This post aims to summarise some of the problems experienced when trying to use Spark’s ml Word2Vec implementation.
Out of memory exception
Spark’s Word2Vec implementation requires quite a bit of memory depending on the amount of data that you are dealing with. This is because the driver ends up having to do a lot of work. You may experience this problem with various machine learning implementations in Spark.
All you have to do is increase the total memory allocated to your driver using spark-submit’s option driver-memory. Note that your cluster may have an upper limit set which you might need to increase. The error message that you get if you set the driver memory to a value above this threshold is very straight forward. It pretty much tells you to increase the limit by changing the value of the cluster’s yarn.scheduler.maximum-allocation-mb.
In my case, the driver was using 30 GB, so I gave it 40 GB.
Total size of serialized results of X tasks (Y MB) is bigger than spark.driver.maxResultSize (Y MB)
The Word2Vec algorithm needs to deal with result sizes larger than your normal cleaning job. You can increase Spark’s limit by increasing the value of spark.driver.maxResultSize.
Default column name not found
Spark’s ml Word2Vec implementation deals with Dataframes. This means that it relies on string names of columns rather than concrete types. You are getting this error because the Dataframe’s column name does not match the default name expected by the Word2Vec training function. There are 2 options to fix this:
- Change the name expected by Word2Vec to the name of your input Dataframe’s column using the setInputCol function of Word2Vec. If you have not set a column name, then it is probably value.
- Change your input Dataframe’s column name to that expected by Word2Vec. The name expected by Word2Vec is inputCol.
OutOfMemoryError: GC overhead limit exceeded
As the driver is doing a lot of work, the default Garbage Collector seems to struggle to catch up with the cleanup. To fix this you can use concurrent garbage collection by enabling it through the Java Options. You can do this by adding XX:+UseConcMarkSweepGC to the Java options in your spark-submit.

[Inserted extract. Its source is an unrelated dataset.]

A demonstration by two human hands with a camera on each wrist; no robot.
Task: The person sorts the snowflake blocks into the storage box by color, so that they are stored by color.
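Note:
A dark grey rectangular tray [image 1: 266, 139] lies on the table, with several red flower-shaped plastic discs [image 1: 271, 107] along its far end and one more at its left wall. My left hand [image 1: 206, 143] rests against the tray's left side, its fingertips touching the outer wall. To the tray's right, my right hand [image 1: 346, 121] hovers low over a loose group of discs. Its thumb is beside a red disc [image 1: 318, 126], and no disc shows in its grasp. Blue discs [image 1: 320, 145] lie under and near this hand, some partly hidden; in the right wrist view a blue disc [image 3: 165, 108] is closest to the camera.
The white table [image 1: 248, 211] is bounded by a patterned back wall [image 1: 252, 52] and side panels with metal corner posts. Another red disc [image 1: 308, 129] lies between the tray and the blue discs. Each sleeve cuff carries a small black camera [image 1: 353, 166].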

Cannot resolve ‘`X`’ given input columns: [value, w2v_993c88fe4732__output]
As you are dealing with Dataframes when managing the results of Word2Vec you are probably trying to map these to your custom datatype after retrieval. You get an error like this if your custom type’s constructor expects the wrong parameters. As you may be retrieving the vectors in two different ways let’s look at the expectations of each one:
- Using dataframe returned by transform: this expects a type that takes in two parameters -> value: Array[String], vector: Vector
- Using dataframe returned by getVectors -> this expects a type that takes in two parameters: word: String, vector: Vector
Ensure that when you use <dataframe>.as[<customType>] that the custom type expects the above-mentioned parameter types.
Duplicates in output from Word2Vec
When saving your model you may notice that you are getting duplicated words with different vectors in your word-vector representation. One words should have one vector representation. This may be especially confusing if you re moving from Google’s implementation to Spark’s. This is happening because you are using the transform function. This function takes in the sentences that you trained the model with and returns a word-vector representation for each word in the given set. This means that repeated words across different sentences will also appear in your result with the vector representations most appropriate for their context at that point. If what you want is the single vector representation of a word, you should get the correct embeddings by using the getVectors function.
Failed to register classes with Kryo
This is not specific to Word2Vec but it did happen during the implementation. This generally means that your manual Kryo serialization registration, which is done for optimization reasons, is missing a type. Find out the type that you are missing and register it using kryo.register(classOf[<myClass>]).
Memory issues when saving the results of getVectors
Once you are almost done and all you need to do is just save your trained Word2Vec embeddings for future use you might be greeted by some memory issues. If you are, you are probably trying to either save the whole model into a single file or you are saving it into partitioned plain text files on HDFS. You have a coupe of options here.
Word2VecModel has a function save which allows you to save the model in a format that can be re-loaded into a Word2VecModel using the load function. This wasn’t quite what I needed in my case, but it may be appropriate for your use case.
I needed to save the embeddings as normal text in order for another spark job to consume it as input to a second machine learning algorithm. For this reason, I went for my second file-saving option: saving to parquet. This can be done with the following code snippet:
model .repartition(partitions) .withColumnRenamed("_1", "word") .withColumnRenamed("_1", "vector") .select("word", "vector") .write.parquet("some output path")